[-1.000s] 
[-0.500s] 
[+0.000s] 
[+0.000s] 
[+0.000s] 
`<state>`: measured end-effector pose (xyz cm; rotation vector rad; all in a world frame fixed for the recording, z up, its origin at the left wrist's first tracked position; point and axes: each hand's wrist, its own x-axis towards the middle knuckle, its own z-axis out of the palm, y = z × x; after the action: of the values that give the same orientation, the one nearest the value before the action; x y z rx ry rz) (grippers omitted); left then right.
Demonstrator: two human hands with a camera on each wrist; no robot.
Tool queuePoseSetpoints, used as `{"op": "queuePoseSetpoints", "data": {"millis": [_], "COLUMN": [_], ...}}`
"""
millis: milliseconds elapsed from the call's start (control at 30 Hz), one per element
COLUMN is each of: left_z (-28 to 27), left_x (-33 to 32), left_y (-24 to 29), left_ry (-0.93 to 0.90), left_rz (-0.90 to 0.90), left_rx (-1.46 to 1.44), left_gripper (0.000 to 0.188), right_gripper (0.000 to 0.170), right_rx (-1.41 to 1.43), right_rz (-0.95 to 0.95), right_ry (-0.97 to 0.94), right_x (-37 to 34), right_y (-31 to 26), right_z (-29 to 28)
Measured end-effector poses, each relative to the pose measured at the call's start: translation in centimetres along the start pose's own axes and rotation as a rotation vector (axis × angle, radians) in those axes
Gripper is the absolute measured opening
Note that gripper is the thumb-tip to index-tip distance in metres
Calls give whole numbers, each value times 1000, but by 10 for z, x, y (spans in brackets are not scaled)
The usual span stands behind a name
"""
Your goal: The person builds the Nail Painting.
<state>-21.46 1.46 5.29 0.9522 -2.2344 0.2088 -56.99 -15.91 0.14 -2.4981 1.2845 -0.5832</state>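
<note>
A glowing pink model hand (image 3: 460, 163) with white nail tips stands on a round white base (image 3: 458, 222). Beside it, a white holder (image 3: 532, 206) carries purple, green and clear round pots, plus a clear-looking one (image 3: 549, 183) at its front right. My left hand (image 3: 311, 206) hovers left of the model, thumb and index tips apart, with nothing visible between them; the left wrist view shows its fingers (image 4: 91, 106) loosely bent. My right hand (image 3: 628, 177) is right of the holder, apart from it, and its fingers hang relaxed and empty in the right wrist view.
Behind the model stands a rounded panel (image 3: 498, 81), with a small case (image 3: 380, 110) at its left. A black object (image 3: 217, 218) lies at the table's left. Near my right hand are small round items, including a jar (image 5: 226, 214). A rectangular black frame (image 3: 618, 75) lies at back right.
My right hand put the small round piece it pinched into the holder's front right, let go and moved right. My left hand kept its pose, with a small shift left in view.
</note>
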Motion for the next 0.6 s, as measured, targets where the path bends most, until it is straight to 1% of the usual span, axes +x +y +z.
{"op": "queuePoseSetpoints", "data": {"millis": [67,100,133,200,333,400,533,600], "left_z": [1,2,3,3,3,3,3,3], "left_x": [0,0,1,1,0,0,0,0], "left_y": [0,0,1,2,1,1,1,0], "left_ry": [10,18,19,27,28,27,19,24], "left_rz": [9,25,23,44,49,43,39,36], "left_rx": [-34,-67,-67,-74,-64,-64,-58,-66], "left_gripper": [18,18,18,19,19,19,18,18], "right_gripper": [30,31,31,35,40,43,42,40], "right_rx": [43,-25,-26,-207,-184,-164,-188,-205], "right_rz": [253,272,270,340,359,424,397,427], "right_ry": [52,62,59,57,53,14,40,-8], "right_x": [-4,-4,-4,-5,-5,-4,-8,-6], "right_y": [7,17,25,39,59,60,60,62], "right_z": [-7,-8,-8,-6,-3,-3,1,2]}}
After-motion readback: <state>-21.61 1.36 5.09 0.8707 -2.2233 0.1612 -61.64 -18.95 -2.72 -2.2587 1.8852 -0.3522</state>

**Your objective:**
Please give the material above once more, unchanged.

**Solution to the problem:**
[-1.000s] 
[-0.500s] 
[+0.000s] 
[+0.000s] 
[+0.000s] 
`<state>`: measured end-effector pose (xyz cm; rotation vector rad; all in a world frame fixed for the recording, z up, its origin at the left wrist's first tracked position; point and axes: each hand's wrist, its own x-axis towards the middle knuckle, its own z-axis out of the palm, y = z × x; after the action: of the values that give the same orientation, the one nearest the value before the action; x y z rx ry rz) (grippers omitted); left then right.
Demonstrator: two human hands with a camera on each wrist; no robot.
Tool queuePoseSetpoints, used as `{"op": "queuePoseSetpoints", "data": {"millis": [_], "COLUMN": [_], ...}}`
"""
millis: milliseconds elapsed from the call's start (control at 30 Hz), one per element
COLUMN is each of: left_z (-28 to 27), left_x (-33 to 32), left_y (-24 to 29), left_ry (-0.93 to 0.90), left_rz (-0.90 to 0.90), left_rx (-1.46 to 1.44), left_gripper (0.000 to 0.188), right_gripper (0.000 to 0.170), right_rx (-1.41 to 1.43), right_rz (-0.95 to 0.95), right_ry (-0.97 to 0.94), right_x (-37 to 34), right_y (-31 to 26), right_z (-29 to 28)
Measured end-effector poses, each relative to the pose measured at the call's start: translation in centimetres along the start pose's own axes and rotation as a rotation vector (axis × angle, radians) in those axes
Gripper is the absolute measured opening
Note that gripper is the thumb-tip to index-tip distance in metres
Calls give whole numbers, each value times 1000, but by 10 for z, x, y (spans in brackets are not scaled)
The usual span stands behind a name
"""
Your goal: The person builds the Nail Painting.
<state>-21.46 1.46 5.29 0.9522 -2.2344 0.2088 -56.99 -15.91 0.14 -2.4981 1.2845 -0.5832</state>
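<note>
A glowing pink model hand (image 3: 460, 163) with white nail tips stands on a round white base (image 3: 458, 222). Beside it, a white holder (image 3: 532, 206) carries purple, green and clear round pots, plus a clear-looking one (image 3: 549, 183) at its front right. My left hand (image 3: 311, 206) hovers left of the model, thumb and index tips apart, with nothing visible between them; the left wrist view shows its fingers (image 4: 91, 106) loosely bent. My right hand (image 3: 628, 177) is right of the holder, apart from it, and its fingers hang relaxed and empty in the right wrist view.
Behind the model stands a rounded panel (image 3: 498, 81), with a small case (image 3: 380, 110) at its left. A black object (image 3: 217, 218) lies at the table's left. Near my right hand are small round items, including a jar (image 5: 226, 214). A rectangular black frame (image 3: 618, 75) lies at back right.
My right hand put the small round piece it pinched into the holder's front right, let go and moved right. My left hand kept its pose, with a small shift left in view.
</note>
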Motion for the next 0.6 s, as measured, targets where the path bends most, until it is straight to 1% of the usual span, axes +x +y +z.
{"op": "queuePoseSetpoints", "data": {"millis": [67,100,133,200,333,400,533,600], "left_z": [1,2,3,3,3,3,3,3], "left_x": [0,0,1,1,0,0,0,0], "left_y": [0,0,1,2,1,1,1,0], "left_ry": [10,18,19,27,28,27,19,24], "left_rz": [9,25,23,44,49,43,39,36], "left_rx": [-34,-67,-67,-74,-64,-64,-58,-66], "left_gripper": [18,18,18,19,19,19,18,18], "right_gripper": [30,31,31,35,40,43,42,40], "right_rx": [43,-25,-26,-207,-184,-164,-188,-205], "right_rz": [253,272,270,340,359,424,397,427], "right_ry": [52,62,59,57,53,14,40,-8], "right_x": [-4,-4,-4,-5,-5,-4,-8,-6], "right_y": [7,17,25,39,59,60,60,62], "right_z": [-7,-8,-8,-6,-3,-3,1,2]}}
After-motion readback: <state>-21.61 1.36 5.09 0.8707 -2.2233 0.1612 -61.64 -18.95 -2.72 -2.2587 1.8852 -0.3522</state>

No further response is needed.